WORK INSTRUCTIONS →
Whatever the records below say, write them all out exactly.

### PROVIDED MATERIAL

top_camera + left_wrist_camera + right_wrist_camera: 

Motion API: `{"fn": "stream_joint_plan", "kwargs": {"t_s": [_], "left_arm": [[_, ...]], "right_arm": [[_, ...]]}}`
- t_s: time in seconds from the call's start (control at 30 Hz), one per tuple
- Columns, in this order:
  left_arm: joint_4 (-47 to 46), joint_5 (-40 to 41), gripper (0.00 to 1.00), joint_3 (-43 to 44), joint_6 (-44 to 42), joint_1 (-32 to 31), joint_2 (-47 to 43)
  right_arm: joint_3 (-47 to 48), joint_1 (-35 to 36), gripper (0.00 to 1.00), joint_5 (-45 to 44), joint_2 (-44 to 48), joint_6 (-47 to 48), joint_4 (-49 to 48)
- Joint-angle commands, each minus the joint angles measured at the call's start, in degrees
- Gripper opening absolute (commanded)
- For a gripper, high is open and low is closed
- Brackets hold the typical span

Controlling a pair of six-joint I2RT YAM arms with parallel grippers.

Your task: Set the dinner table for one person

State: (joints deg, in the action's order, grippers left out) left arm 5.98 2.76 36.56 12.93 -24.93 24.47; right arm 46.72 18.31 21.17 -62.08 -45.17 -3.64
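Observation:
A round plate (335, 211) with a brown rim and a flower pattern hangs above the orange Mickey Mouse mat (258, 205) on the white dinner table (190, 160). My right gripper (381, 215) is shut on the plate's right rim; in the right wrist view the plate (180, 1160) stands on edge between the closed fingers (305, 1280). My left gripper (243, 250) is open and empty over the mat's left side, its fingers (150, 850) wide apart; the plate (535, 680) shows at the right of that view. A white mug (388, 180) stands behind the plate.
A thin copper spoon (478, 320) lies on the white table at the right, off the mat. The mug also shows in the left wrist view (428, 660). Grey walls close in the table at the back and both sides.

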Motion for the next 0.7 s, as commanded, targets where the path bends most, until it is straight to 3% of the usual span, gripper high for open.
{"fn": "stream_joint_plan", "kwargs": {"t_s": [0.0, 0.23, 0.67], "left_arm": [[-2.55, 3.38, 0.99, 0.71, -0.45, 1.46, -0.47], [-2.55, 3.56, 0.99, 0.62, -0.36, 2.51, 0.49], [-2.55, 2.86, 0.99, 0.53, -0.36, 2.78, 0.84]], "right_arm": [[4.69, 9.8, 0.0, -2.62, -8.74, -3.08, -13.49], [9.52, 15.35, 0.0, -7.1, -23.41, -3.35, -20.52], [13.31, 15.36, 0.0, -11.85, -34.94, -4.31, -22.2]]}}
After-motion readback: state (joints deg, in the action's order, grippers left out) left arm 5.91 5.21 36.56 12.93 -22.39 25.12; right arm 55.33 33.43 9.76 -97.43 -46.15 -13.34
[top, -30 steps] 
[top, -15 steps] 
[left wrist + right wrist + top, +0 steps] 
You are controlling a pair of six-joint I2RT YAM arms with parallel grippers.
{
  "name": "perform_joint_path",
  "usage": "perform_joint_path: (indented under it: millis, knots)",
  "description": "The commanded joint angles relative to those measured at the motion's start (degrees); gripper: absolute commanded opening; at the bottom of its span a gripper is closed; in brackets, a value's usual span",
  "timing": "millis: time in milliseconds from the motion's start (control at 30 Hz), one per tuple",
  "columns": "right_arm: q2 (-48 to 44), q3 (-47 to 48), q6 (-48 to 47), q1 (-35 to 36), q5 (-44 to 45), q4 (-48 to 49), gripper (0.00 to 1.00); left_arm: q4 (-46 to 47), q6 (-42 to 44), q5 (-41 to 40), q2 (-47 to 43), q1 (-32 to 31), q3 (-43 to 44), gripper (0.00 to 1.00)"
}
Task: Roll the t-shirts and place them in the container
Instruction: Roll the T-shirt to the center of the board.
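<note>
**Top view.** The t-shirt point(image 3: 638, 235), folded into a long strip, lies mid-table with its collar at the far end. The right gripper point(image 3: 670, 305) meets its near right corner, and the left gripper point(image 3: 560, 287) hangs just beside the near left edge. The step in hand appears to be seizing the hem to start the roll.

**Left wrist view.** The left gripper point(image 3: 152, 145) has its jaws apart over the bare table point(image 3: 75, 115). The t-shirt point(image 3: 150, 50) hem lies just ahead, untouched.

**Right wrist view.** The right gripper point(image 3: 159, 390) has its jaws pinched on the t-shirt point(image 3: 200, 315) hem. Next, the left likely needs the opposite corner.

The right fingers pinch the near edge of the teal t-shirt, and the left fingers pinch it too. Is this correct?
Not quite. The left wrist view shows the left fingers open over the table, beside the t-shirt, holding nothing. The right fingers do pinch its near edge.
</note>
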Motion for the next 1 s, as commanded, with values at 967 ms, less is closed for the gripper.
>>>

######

TASK SOLUTION →
top_camera + left_wrist_camera + right_wrist_camera: 

Motion API: `{"fn": "stream_joint_plan", "kwargs": {"t_s": [_], "left_arm": [[_, ...]], "right_arm": [[_, ...]]}}`
- t_s: time in seconds from the call's start (control at 30 Hz), one per tuple
- Columns, in this order:
  left_arm: joint_4 (-47 to 46), joint_5 (-40 to 41), gripper (0.00 to 1.00), joint_3 (-43 to 44), joint_6 (-44 to 42), joint_1 (-32 to 31), joint_2 (-47 to 43)
  right_arm: joint_3 (-47 to 48), joint_1 (-35 to 36), gripper (0.00 to 1.00), joint_5 (-45 to 44), joint_2 (-44 to 48), joint_6 (-47 to 48), joint_4 (-49 to 48)
- Joint-angle commands, each minus the joint angles measured at the call's start, in degrees
- Gripper opening absolute (commanded)
- For a gripper, high is open and low is closed
- Brackets hold the typical span

Controlling a pair of six-joint I2RT YAM arms with parallel grippers.

Your task: Set the dinner table for one person

State: (joints deg, in the action's order, grippers left out) left arm 5.98 2.76 36.56 12.93 -24.93 24.47; right arm 46.72 18.31 21.17 -62.08 -45.17 -3.64
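Observation:
A round plate (335, 211) with a brown rim and a flower pattern hangs above the orange Mickey Mouse mat (258, 205) on the white dinner table (190, 160). My right gripper (381, 215) is shut on the plate's right rim; in the right wrist view the plate (180, 1160) stands on edge between the closed fingers (305, 1280). My left gripper (243, 250) is open and empty over the mat's left side, its fingers (150, 850) wide apart; the plate (535, 680) shows at the right of that view. A white mug (388, 180) stands behind the plate.
A thin copper spoon (478, 320) lies on the white table at the right, off the mat. The mug also shows in the left wrist view (428, 660). Grey walls close in the table at the back and both sides.
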
Motion for the next 0.7 s, as commanded, targets where the path bends most, until it is straight to 3% of the usual span, gripper high for open.
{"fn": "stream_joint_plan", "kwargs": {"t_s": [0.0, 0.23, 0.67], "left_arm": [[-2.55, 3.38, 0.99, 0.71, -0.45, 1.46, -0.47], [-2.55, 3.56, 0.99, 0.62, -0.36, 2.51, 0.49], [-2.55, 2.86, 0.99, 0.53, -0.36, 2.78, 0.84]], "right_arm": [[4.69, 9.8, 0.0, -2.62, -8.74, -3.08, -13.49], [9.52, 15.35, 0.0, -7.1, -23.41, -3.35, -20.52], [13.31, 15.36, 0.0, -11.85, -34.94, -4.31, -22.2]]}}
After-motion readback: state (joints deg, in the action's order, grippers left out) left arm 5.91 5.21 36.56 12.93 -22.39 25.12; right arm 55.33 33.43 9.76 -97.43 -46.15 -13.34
[top, -30 steps] 
[top, -15 steps] 
[left wrist + right wrist + top, +0 steps] 
You are controlling a pair of six-joint I2RT YAM arms with parallel grippers.
{
  "name": "perform_joint_path",
  "usage": "perform_joint_path: (indented under it: millis, knots)",
  "description": "The commanded joint angles relative to those measured at the motion's start (degrees); gripper: absolute commanded opening; at the bottom of its span a gripper is closed; in brackets, a value's usual span",
  "timing": "millis: time in milliseconds from the motion's start (control at 30 Hz), one per tuple",
  "columns": "right_arm: q2 (-48 to 44), q3 (-47 to 48), q6 (-48 to 47), q1 (-35 to 36), q5 (-44 to 45), q4 (-48 to 49), gripper (0.00 to 1.00); left_arm: q4 (-46 to 47), q6 (-42 to 44), q5 (-41 to 40), q2 (-47 to 43), q1 (-32 to 31), q3 (-43 to 44), gripper (0.00 to 1.00)"
}
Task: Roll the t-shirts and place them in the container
Instruction: Roll the T-shirt to the center of the board.
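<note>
**Top view.** The t-shirt point(image 3: 638, 235), folded into a long strip, lies mid-table with its collar at the far end. The right gripper point(image 3: 670, 305) meets its near right corner, and the left gripper point(image 3: 560, 287) hangs just beside the near left edge. The step in hand appears to be seizing the hem to start the roll.

**Left wrist view.** The left gripper point(image 3: 152, 145) has its jaws apart over the bare table point(image 3: 75, 115). The t-shirt point(image 3: 150, 50) hem lies just ahead, untouched.

**Right wrist view.** The right gripper point(image 3: 159, 390) has its jaws pinched on the t-shirt point(image 3: 200, 315) hem. Next, the left likely needs the opposite corner.

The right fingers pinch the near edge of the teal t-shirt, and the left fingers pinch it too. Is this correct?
Not quite. The left wrist view shows the left fingers open over the table, beside the t-shirt, holding nothing. The right fingers do pinch its near edge.
</note>
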Motion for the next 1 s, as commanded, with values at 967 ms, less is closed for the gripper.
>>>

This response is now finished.